MacPherson describes himself as socially liberal. “I think mandating the HPV vaccine is the only good thing Rick Perry has done as governor, from what I can tell,” he said.

But when the measure was before the D.C. Council, it so raised the ire of Chris Otten of the D.C. Statehood Green Party that he disrupted the meeting. As he was being escorted out of council chambers, he expressed concern that pharmaceutical company Merck, which had sent lobbyists and campaign cash to lawmakers across the country, had not adequately tested its vaccine.

Across the Potomac River — and the political spectrum — is Del. Christopher P. Stolle (R-Virginia Beach). An obstetrician-gynecologist, Stolle is a social conservative who strongly supports mandating the HPV vaccine.

He was not in office when Virginia passed its mandate, but he spoke out in January against a bill to eliminate it. (The measure easily passed the House but died in the Senate.)

“I’m a conservative Republican,” Stolle said. “The number-one function of government is to protect its citizens. . . . That absolutely falls within the role of a limited, conservative government.”

Anneli Barnes of Alexandria describes herself as a social liberal, one who chose not to have her 13-year-old daughter vaccinated.

“TOTALLY opted against the HPV vaccine,” she said in response to an e-mail query from The Washington Post.

Barnes questions the wisdom of giving girls a three-shot dose of a brand-new drug. Although she buys organic when she can afford to, she doesn’t consider herself a fanatic. Even when a now-debunked autism link had scared many parents away from numerous vaccines, she made sure her daughter had all the conventional shots.

But the HPV vaccine gives her pause.

“Three shots — that’s a pretty big dose of chemicals you’re putting into your body,” said Barnes, 45. “I can’t make choices about smog in the air, but I can make choices about what we eat and drink and [some of] what we’re exposed to.”

Barnes said she read online reports of adverse reactions to the vaccine. She said she realizes that with tens of millions of people having received it, there were bound to be reported problems, perhaps some mistakenly attributed to the shots.

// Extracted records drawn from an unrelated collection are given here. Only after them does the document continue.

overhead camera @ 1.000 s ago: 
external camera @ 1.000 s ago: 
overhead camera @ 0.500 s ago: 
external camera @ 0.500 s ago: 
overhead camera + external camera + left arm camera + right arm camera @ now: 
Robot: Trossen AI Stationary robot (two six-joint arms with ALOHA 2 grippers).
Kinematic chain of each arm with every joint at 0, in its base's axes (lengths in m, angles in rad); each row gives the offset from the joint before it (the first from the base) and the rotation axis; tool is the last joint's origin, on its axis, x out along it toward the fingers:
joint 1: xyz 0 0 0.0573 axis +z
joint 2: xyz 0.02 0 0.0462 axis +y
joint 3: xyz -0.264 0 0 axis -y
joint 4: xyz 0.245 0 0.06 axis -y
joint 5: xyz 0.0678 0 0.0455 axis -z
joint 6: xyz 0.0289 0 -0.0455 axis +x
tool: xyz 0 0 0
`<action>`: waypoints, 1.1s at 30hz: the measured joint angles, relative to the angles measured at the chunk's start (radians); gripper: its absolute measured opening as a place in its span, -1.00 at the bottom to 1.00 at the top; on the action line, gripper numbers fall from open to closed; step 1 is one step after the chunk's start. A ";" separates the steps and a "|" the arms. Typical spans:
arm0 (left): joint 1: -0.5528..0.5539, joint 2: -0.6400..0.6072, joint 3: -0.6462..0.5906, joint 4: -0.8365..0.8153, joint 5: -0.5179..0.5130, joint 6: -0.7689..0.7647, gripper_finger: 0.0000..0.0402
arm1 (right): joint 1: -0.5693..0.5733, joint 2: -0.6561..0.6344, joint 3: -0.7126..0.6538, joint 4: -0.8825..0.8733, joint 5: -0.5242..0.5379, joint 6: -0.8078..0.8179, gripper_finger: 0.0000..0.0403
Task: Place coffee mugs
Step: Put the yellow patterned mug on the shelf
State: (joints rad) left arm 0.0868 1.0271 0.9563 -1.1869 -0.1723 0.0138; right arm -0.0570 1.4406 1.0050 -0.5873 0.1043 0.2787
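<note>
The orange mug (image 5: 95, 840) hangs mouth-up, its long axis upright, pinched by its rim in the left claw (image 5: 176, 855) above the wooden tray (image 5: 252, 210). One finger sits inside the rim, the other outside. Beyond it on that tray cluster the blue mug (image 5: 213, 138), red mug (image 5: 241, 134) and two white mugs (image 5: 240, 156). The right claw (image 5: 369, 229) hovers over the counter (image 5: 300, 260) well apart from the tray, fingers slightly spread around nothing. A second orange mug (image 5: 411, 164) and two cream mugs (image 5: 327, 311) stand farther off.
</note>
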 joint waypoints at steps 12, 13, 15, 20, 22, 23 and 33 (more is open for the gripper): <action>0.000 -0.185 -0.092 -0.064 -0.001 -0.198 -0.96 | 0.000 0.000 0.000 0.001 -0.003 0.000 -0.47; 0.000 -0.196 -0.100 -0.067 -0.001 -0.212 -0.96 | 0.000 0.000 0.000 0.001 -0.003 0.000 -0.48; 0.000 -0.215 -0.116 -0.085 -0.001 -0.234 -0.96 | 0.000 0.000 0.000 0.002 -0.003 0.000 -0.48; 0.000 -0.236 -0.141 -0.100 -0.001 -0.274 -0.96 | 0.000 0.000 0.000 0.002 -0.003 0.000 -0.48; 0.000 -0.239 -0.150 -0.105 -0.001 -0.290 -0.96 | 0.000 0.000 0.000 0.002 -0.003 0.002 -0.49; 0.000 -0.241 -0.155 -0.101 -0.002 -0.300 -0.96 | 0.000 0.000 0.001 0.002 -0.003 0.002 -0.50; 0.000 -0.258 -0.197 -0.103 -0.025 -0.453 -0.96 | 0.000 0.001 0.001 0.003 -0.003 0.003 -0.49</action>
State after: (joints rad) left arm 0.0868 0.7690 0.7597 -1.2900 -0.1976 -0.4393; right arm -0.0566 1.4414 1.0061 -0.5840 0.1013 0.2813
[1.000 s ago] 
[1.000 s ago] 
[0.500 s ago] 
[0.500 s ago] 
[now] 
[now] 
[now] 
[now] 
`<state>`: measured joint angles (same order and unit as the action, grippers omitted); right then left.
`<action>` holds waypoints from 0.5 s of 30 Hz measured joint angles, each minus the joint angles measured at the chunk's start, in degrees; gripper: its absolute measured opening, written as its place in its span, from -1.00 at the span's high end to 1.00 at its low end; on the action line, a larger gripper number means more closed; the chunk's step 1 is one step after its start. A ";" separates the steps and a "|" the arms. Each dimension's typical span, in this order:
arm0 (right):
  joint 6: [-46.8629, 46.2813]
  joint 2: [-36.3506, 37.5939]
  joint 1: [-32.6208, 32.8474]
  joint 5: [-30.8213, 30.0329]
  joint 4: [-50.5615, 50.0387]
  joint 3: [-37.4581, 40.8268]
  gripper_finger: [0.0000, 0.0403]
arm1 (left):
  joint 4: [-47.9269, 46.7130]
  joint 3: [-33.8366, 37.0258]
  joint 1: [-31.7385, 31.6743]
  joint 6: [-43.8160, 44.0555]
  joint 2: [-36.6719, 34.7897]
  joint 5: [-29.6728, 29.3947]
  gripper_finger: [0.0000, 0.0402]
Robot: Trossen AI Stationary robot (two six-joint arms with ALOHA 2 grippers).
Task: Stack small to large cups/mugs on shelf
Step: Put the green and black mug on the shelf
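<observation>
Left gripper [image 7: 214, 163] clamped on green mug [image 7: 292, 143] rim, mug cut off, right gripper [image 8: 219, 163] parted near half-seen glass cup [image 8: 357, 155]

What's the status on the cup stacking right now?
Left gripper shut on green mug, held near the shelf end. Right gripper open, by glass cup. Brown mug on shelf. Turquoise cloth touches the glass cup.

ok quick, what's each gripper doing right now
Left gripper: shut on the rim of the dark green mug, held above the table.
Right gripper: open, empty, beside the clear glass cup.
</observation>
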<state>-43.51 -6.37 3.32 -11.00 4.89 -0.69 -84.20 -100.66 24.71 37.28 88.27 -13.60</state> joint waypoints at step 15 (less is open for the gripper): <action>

But even rare adverse reactions are concerning, she said.

“When it’s your kid, even a small number, it strikes home a little bit,” she said.

Sometimes vaccine fears have been realized, said Gostin, the Georgetown law professor who thinks vaccinating girls will save lives but fears government mandates will backfire. He noted that the swine flu vaccine administered during the Ford administration was linked to Guillain-Barre, or chronic fatigue, syndrome.

But for the most part, he said, vaccines have been lifesavers. Though that hasn’t stopped them from making for poisonous politics.

“The anti-vaccination movement has been going on since Thomas Jefferson,” Gostin said, noting that objections to smallpox vaccinations sounded like today’s arguments against the HPV vaccine. “They expressed scientific objections about efficacy, worried that the vaccine transmitted disease, [or objected over] religion or principle.”

Laura Vozzella covers Virginia politics for The Washington Post.